What does a seven-year-old do when her entire first-grade class is going on an exciting field trip to the Portland Science Center and she has to stay home? If her name is Sophia Houle, she sends her trusty robot instead. To see The Robot Zoo.
Can you find Sophia’s robot in the group photo? Hint: It doesn’t have arms and legs.
it they are. Sophia and her robot Snowball. That’s what she named it when they first met last fall. It doesn’t look like any robot I imagined. It is 100 percent remote controlled. By Sophia with an iPad. “She can move it up and down,” says her mother Angela,”spin it pretty much on a dime and move it back and forth. She can park it. She can look down at her feet to see where’s she going and see things around her. She can take photos with it and make the iPad go up and down.”
She can even do a little space exploration with it. (The other exhibit at the Science Center is Space: A Journey to Our Future.)
So … why does Sophia need a robot? And how did she get one?
Well, except for a weekly dance class and some sports, she’s pretty much housebound and has been since she started first grade. She was born with a liver condition called biliary atresia and had a liver transplant when she was 10 months old. She had a bit of rejection at two and a half but had been doing well with her new liver ever since.
This past fall she began showing signs of moderate rejection and had to start taking a higher dose of immunosuppressants. She was able to start school with the other kids but kept coming down with every bug that drifted her way and had a hard time shaking them. “It required a lot of antibiotics,” says Angela, “and with a kiddo like this, when they require a lot of antibiotics, it makes them resistant to some of the bigger antibiotics. Sometimes they get a bigger infection so it wasn’t the best option to keep her in that environment right now.”
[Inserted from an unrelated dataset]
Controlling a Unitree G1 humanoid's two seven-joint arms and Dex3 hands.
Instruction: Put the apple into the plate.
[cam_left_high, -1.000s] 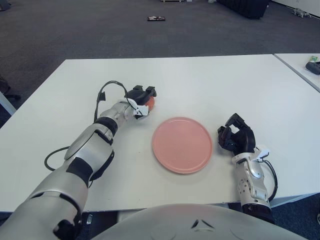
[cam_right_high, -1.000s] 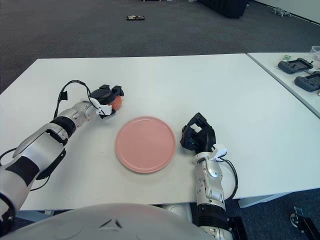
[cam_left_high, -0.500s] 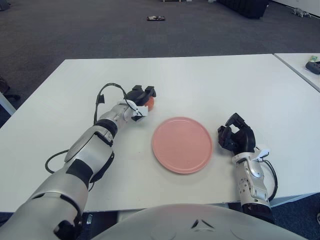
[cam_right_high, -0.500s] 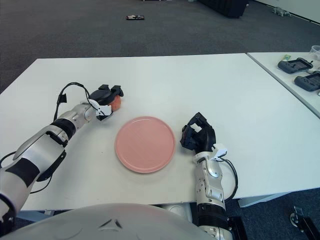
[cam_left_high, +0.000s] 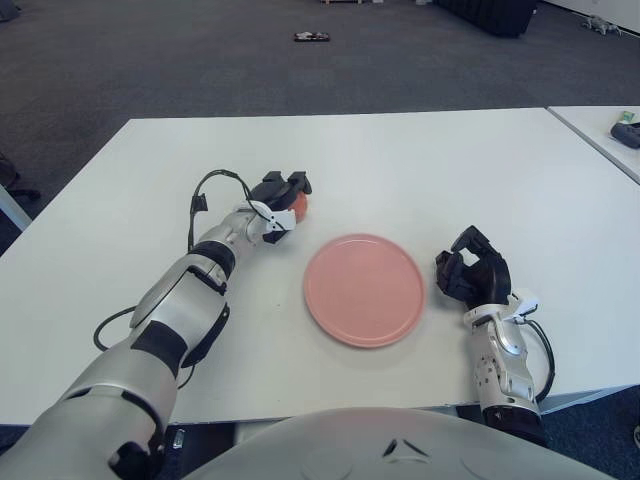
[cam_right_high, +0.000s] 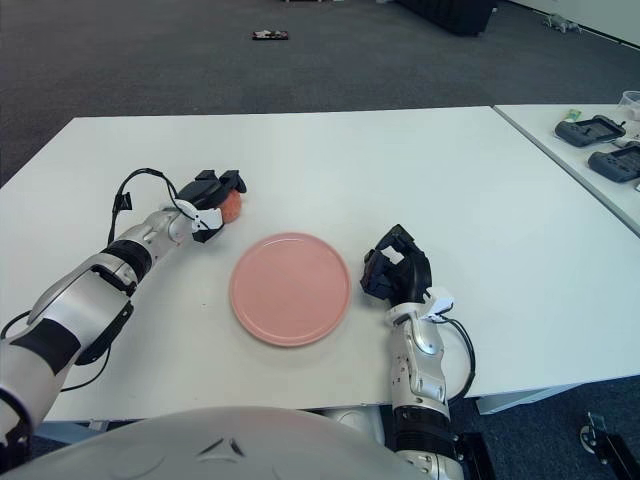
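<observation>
A red-orange apple (cam_left_high: 299, 206) sits on the white table (cam_left_high: 450, 170), left of and a little beyond the pink plate (cam_left_high: 364, 290). My left hand (cam_left_high: 282, 194) reaches in from the left, its dark fingers curled over the top and near side of the apple, so only the apple's right part shows. The plate has nothing on it. My right hand (cam_left_high: 470, 272) shows just right of the plate, fingers curled, holding nothing.
A second white table at the far right carries black devices (cam_right_high: 590, 130). A black cable (cam_left_high: 205, 195) loops off my left forearm above the table. A small dark object (cam_left_high: 312, 37) lies on the grey floor beyond the table.
My left hand has shifted slightly back and to the left around the apple. The plate and my right hand have not moved.
</observation>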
At first, her parents thought about homeschooling, but it’s a busy family. Sophia has three siblings — one’s in school but the other two (four months and two years) are still at home. Homeschooling would have been a big challenge. They were also worried about her being isolated and away from her friends.
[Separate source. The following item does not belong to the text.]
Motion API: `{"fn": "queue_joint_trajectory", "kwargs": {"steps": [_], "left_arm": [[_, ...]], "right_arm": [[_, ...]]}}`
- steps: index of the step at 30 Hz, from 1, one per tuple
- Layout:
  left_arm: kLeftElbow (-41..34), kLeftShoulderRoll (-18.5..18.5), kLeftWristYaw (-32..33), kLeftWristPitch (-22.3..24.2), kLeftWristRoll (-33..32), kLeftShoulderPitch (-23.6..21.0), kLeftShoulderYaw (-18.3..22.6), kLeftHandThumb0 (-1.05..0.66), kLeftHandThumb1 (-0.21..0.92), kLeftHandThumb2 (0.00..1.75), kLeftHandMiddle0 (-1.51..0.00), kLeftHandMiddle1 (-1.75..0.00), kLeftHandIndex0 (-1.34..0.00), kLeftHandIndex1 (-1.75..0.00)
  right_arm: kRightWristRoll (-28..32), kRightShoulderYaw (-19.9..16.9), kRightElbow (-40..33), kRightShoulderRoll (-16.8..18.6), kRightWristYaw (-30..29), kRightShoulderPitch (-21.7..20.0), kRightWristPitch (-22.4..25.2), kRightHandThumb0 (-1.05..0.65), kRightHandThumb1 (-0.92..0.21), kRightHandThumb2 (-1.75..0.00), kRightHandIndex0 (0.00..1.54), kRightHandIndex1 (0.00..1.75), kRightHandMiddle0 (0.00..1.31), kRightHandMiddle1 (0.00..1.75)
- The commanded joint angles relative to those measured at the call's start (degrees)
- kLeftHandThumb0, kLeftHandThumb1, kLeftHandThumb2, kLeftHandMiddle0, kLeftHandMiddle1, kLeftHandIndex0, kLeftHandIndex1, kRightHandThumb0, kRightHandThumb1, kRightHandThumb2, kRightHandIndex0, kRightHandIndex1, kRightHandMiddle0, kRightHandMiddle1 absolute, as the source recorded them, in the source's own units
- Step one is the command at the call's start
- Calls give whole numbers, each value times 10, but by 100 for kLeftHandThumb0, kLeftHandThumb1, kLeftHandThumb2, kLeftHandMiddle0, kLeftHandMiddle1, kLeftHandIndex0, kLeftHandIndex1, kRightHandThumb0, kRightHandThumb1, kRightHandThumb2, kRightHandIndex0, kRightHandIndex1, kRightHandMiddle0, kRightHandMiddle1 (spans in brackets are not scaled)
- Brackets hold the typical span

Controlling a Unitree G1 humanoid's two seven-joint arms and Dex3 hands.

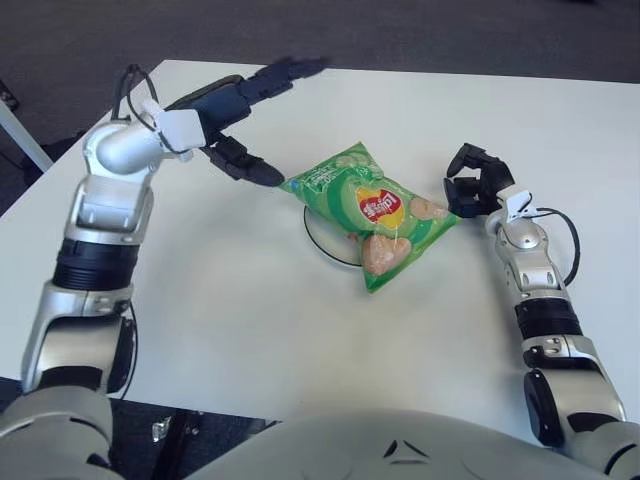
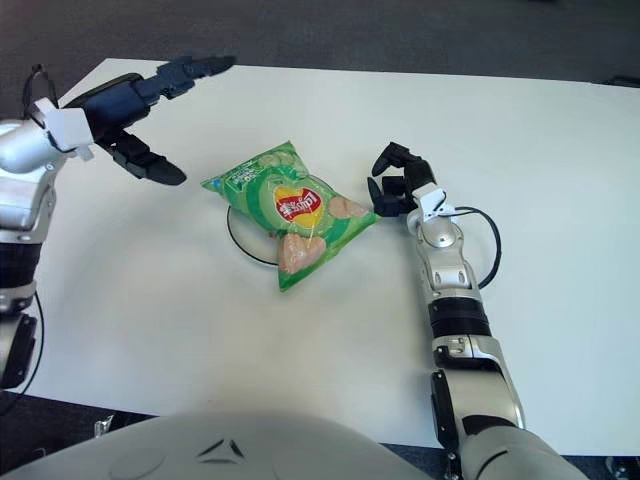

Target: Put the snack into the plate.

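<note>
A green snack bag [image 1: 374, 212] with a red logo lies across a white round plate [image 1: 321, 235], hiding most of it; only the plate's left rim shows. My left hand [image 1: 243, 115] hovers up and to the left of the bag with its fingers spread, holding nothing, its thumb tip close to the bag's left corner. My right hand [image 1: 471, 183] shows just right of the bag's right corner, fingers curled, nothing in them.
The white table [image 1: 240, 320] stretches all round the plate. Its far edge and left edge meet dark carpet [image 1: 90, 40]. A black cable [image 1: 570, 235] loops by my right wrist.
</note>
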Motion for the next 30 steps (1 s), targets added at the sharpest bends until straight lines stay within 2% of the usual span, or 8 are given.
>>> {"fn": "queue_joint_trajectory", "kwargs": {"steps": [1,4,6,9,14,18,24,30], "left_arm": [[17,-32,64,4,32,24,6,-86,63,56,-19,-9,0,-77],[64,-57,102,-22,36,23,11,-81,60,62,-24,-17,0,-89],[105,-72,127,-51,37,18,17,-77,56,68,-26,-36,0,-97],[159,-87,167,-92,39,10,30,-66,48,84,-28,-86,-2,-120],[219,-117,250,-142,47,3,57,-55,42,97,-34,-133,-15,-147],[292,-169,257,-177,-42,21,98,-15,39,114,-53,-155,-33,-164],[357,-203,217,-157,-136,28,132,-3,24,136,-68,-173,-51,-158],[349,-213,241,-50,-166,44,150,-1,3,161,-83,-174,-65,-163]], "right_arm": [[-3,12,37,9,16,39,35,-49,-29,-135,129,175,64,175],[-6,12,36,10,12,40,36,-49,-29,-134,129,175,63,175],[-8,13,35,9,10,40,35,-49,-29,-134,129,175,63,175],[-9,13,33,10,9,41,37,-49,-29,-134,129,175,63,175],[-7,13,33,11,11,40,36,-49,-29,-134,129,175,63,175],[-7,13,32,12,10,40,36,-49,-29,-134,128,175,63,175],[-13,16,28,11,5,41,38,-49,-29,-134,128,175,63,175],[-11,16,34,10,9,37,38,-49,-29,-134,128,175,63,175]]}}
That’s where Snowball rolls in. The guidance counselor at Sophia’s school — Carl J. Lamb in Springvale — told Angela about a Maine-based non-profit organization called Grahamtastic Connections. It provides free laptops with webcams for sick kids.
Leslie Morisette founded the organization in honor of her son Graham, who died of leukemia in 1997. He was 8 and one-half. When Graham was in the hospital, Leslie was surprised and dismayed not to have access to a computer or the Internet. “I sort of wandered the halls and made a mental note of this,” she says. “When Graham passed away, I knew that my life had suddenly changed and I could never leave the world of kids in the hospital. It was a world I never knew existed. I loved the children I met and the families.”
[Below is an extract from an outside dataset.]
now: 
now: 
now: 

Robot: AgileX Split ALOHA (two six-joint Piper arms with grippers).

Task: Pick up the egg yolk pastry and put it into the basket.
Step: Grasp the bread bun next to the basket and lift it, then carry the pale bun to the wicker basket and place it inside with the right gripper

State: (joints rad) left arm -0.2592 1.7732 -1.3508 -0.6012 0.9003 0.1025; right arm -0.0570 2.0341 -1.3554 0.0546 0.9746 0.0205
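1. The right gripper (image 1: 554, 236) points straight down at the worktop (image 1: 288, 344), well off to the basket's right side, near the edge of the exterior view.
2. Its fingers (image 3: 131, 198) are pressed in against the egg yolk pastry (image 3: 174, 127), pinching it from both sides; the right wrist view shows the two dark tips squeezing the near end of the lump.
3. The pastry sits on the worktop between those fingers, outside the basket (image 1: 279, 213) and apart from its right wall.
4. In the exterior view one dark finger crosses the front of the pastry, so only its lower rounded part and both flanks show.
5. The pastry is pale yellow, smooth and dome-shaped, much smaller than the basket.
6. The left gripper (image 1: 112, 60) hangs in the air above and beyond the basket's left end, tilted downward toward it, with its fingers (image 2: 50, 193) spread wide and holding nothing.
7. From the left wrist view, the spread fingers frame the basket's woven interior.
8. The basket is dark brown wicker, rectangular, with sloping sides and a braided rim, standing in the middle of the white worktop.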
She decided that she would bring computers and Internet access to those children and families. She started with one. “It was for a little girl in Scarborough who is now, I’m happy to report, in remission and in nursing school.”
Over the past 18 years, Leslie has gone from one ginormous computer and dial-up Internet to several laptops and iPads and high-speed connections. In 2012, thanks to Prime Motor Group, she got her first robot.
Snowball is number eight, a gift from Town Square Reality in Sanford. Every single robot is in use in Maine and just over the border in New Hampshire. They are allowing children like Sophia to continue going to school and staying connected to the outside world. Grahamtastic relies on the generosity of individuals and businesses to buy all of its equipment. Just this week, Moody’s Collision Center in Gorham is buying a ninth robot. They cost about $3500.
“I believe we’re the only nonprofit in the country that has robots to lend to sick children,” says Leslie. “So I think we’re pioneering this technology.”
Here I am at the Science Center interviewing Sophia, who is at home with her mother. As usual, she used her iPad to control her robot’s movements. It’s how she moved Snowball (and herself) throughout the Science Center. It’s also how she gets around the classroom.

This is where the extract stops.